Эван закрыл глаза, вспомнив Джона Томаса и команду. Они, несмотря на то, что часто ссорились, были братьями, их объединяло общее дело. Теперь их не стало, а их близкие ничего не знают об их гибели, и их тела потерялись навеки в ледяных водах пролива.
— Это была долгая ночь, — слабым голосом произнес он.
— Ночь? — засмеялся Дрейк. — Это ты точно сказал — долгая. Твой корабль затонул несколько дней назад.
Эван широко открыл глаза от удивления:
— Что? Я был без сознания несколько дней?
— Беспомощный, как младенец со множеством нянек. Мы все ухаживали за тобой, как могли. Отпаивали бульоном, а также выполняли другие менее приятные обязанности.
Эван содрогнулся, но почувствовал облегчение. Он выжил. Его корабль затонул, но он выжил.
— Что это за рана на твоем лице, Фрэнсис? — спросил он.

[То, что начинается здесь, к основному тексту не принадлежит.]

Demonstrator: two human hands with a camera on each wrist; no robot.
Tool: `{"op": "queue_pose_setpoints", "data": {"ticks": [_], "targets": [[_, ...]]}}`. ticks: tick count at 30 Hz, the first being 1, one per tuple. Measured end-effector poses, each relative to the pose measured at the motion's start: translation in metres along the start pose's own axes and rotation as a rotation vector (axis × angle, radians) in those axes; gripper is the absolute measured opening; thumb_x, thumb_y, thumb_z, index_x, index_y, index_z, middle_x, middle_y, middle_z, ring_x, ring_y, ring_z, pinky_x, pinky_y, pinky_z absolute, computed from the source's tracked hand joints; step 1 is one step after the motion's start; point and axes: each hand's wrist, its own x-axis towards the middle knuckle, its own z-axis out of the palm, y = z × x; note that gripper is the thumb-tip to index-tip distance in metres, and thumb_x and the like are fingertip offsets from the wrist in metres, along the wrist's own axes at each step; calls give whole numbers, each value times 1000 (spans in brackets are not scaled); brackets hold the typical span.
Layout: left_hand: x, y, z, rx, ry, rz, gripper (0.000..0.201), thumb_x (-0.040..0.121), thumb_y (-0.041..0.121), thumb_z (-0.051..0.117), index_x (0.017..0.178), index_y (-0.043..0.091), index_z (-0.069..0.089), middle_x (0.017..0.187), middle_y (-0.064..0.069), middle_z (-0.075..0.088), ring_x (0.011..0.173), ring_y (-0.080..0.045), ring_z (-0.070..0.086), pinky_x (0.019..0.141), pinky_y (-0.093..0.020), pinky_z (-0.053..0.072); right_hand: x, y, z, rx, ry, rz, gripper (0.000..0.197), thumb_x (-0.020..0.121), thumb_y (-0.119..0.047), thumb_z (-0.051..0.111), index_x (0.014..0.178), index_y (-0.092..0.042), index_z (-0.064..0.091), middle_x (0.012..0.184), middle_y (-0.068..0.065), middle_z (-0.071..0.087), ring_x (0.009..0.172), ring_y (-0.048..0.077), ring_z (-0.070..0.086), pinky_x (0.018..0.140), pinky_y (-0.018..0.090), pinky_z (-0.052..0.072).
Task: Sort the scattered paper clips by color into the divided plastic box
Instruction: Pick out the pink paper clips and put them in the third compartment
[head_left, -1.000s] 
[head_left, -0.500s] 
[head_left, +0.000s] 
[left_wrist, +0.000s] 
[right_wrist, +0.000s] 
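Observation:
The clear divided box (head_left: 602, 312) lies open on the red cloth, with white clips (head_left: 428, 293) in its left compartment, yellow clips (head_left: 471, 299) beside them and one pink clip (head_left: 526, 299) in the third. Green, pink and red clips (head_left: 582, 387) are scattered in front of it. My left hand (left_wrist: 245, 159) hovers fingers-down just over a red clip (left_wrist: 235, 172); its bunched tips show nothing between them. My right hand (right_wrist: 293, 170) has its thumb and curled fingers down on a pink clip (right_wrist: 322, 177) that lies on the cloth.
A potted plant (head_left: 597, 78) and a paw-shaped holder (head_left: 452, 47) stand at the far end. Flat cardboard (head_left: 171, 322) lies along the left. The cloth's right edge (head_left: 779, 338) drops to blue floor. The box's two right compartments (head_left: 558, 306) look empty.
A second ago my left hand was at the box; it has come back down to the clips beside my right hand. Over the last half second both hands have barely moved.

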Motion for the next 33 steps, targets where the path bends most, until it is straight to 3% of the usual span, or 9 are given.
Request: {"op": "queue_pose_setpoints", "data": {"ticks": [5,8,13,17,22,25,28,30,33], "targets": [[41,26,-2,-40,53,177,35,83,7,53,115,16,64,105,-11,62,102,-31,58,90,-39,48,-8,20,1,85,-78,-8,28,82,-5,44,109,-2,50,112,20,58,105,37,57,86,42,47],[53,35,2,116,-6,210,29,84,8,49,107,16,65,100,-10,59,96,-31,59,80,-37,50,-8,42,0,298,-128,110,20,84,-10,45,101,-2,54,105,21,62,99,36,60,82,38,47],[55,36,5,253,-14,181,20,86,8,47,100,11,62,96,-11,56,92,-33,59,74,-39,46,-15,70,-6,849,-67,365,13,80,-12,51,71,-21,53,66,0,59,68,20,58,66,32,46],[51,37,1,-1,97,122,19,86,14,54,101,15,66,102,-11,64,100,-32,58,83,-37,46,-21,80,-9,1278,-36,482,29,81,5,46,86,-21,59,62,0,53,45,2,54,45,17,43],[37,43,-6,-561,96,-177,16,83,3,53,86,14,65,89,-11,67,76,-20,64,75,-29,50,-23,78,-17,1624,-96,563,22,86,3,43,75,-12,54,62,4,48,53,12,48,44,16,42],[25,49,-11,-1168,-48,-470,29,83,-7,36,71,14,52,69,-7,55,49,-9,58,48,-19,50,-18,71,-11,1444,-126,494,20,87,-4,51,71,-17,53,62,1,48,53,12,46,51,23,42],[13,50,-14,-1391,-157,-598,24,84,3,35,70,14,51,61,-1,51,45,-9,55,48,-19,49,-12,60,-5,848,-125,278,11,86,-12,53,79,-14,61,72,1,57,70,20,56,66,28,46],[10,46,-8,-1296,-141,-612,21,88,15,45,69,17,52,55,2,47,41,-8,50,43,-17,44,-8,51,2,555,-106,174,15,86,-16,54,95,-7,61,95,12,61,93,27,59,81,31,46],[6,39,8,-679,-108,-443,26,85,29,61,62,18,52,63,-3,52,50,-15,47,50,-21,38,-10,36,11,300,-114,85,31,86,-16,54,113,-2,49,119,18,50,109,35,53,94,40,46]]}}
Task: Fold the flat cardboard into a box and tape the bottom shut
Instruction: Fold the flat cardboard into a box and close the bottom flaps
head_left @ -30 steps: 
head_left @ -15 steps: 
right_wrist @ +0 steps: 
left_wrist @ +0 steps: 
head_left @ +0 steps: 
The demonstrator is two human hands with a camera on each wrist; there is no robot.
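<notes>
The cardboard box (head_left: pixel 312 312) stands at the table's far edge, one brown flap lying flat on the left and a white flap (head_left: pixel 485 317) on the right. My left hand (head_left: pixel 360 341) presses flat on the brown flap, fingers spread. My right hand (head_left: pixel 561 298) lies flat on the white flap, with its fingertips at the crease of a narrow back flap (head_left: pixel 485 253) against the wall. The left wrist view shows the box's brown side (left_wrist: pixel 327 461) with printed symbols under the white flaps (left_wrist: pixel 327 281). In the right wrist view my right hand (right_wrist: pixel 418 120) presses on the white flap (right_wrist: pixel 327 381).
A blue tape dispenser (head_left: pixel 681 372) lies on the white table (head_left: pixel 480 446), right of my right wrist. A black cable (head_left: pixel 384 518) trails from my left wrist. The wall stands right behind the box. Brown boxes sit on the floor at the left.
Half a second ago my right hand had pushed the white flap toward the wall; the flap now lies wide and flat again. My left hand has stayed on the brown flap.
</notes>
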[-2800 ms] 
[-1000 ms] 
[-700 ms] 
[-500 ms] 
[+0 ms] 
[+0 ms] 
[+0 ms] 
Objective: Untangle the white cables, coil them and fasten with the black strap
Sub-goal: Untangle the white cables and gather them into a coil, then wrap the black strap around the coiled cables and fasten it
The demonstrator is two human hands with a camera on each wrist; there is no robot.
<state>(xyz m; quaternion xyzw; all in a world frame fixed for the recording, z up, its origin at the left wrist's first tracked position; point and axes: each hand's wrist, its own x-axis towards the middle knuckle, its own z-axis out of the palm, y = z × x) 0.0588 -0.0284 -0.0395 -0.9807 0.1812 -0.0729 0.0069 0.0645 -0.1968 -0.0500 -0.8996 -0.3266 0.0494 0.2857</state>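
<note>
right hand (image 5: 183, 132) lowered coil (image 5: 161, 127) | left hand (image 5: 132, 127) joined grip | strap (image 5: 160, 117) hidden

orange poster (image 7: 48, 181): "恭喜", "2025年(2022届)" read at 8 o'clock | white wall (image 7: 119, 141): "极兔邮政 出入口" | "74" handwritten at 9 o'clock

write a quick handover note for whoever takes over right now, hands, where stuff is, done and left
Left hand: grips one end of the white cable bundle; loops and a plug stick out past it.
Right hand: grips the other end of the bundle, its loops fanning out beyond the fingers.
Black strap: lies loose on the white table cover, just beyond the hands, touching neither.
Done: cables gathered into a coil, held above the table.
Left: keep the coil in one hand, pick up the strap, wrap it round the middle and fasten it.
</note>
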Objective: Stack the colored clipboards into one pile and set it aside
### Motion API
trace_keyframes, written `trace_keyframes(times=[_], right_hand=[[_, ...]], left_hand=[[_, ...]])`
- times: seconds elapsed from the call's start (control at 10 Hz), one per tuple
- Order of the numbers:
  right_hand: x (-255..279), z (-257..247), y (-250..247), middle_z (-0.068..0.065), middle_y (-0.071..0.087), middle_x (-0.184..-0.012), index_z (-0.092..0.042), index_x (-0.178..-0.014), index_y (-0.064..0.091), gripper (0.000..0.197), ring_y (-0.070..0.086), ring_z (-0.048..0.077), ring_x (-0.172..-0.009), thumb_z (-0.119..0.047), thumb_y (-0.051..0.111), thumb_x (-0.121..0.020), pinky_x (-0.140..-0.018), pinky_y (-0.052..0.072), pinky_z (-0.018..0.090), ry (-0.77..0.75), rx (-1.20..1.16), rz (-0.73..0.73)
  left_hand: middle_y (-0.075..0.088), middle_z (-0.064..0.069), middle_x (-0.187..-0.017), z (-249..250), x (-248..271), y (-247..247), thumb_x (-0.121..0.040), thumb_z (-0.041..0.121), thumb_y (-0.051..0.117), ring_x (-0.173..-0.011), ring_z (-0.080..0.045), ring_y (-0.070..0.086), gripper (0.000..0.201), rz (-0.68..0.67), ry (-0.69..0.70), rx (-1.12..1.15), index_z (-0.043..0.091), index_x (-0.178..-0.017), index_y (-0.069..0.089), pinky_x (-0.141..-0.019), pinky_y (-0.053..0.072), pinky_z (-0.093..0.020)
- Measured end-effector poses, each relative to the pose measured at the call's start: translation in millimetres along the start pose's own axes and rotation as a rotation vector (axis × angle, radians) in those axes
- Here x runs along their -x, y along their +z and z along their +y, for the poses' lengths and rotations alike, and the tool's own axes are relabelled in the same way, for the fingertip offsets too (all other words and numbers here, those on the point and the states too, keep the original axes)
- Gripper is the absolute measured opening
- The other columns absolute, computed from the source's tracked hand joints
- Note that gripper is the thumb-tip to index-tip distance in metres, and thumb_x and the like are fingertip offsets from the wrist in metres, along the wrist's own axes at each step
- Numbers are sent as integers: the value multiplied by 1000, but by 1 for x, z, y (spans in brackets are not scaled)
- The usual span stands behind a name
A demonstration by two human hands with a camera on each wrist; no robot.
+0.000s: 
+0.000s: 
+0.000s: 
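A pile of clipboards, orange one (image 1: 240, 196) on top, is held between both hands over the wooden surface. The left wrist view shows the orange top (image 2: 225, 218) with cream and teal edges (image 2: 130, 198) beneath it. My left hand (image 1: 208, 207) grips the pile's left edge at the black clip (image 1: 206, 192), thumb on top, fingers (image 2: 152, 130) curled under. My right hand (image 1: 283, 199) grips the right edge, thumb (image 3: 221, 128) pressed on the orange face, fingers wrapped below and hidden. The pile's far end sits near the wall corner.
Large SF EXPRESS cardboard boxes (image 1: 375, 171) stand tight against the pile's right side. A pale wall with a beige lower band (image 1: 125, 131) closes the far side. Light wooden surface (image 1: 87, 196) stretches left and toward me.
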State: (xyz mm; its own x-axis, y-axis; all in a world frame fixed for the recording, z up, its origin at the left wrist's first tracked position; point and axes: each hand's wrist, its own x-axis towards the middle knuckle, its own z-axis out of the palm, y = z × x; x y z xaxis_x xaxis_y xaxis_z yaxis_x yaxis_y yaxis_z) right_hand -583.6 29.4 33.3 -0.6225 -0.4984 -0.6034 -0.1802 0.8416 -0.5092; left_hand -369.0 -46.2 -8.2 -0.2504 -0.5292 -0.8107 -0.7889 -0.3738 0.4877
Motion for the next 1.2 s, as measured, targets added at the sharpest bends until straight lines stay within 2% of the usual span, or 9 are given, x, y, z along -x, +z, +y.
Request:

Дрейк потрогал вздувшийся на щеке шрам.
— Пока ты тут прохлаждался, я получил стрелу от туземцев на острове Моша. Испанцы неплохо научили их бояться бородатых незнакомцев.
Усмехнувшись, он сдвинул брови:
— В этой неразберихе я потерял своего канонира.
— Мы все знали, на что шли и чем рисковали, Фрэнсис. А теперь расскажи, где мы были и где находимся сейчас. Похоже, я очень долго отсутствовал.
«Золотая лань» прошла вдоль длинного, не отмеченного на карте побережья Чили и теперь продвигалась к незащищенному западному берегу Испанской империи.
Через неделю Эван встал с постели, через две — уже выполнял обязанности моряка.
5 декабря 1578 года сильно похудевший, но уже совершенно здоровый Эван стоял на палубе «Золотой лани», которая бросила якорь в заливе к северу от Вальпараисо, рыбачьего поселка на берегу большой бухты. Бурные воды пролива остались далеко на юге. Здесь дуновение ветра было нежным и легким, как дыхание девушки. Море отражало безоблачную синь небес. Холмистые берега, как в драгоценные одежды, были одеты в изумрудный шелк зелени.
— Эван, как ты думаешь, мы нашли рай? — спросил Дрейк.
— Обретенный рай — уже не рай.
Дрейк склонил голову набок и с любопытством посмотрел на друга. На солнце его волосы отливали медью.
— Тесное общение со смертью сделало тебя философом. Ты думаешь, что, обретя рай, мы тем самым разрушаем его?
— Да. В том-то и заключается ирония судьбы, Фрэнсис, ибо, когда находим его, то лишаем тех качеств, из-за которых он и казался раем.
— Интересная теория, но я не стану забивать голову твоей философией. Там, на побережье, испанцы уже окопались. И если мы должны завоевать рай, то должны заодно и разбогатеть на этом, а, Эван?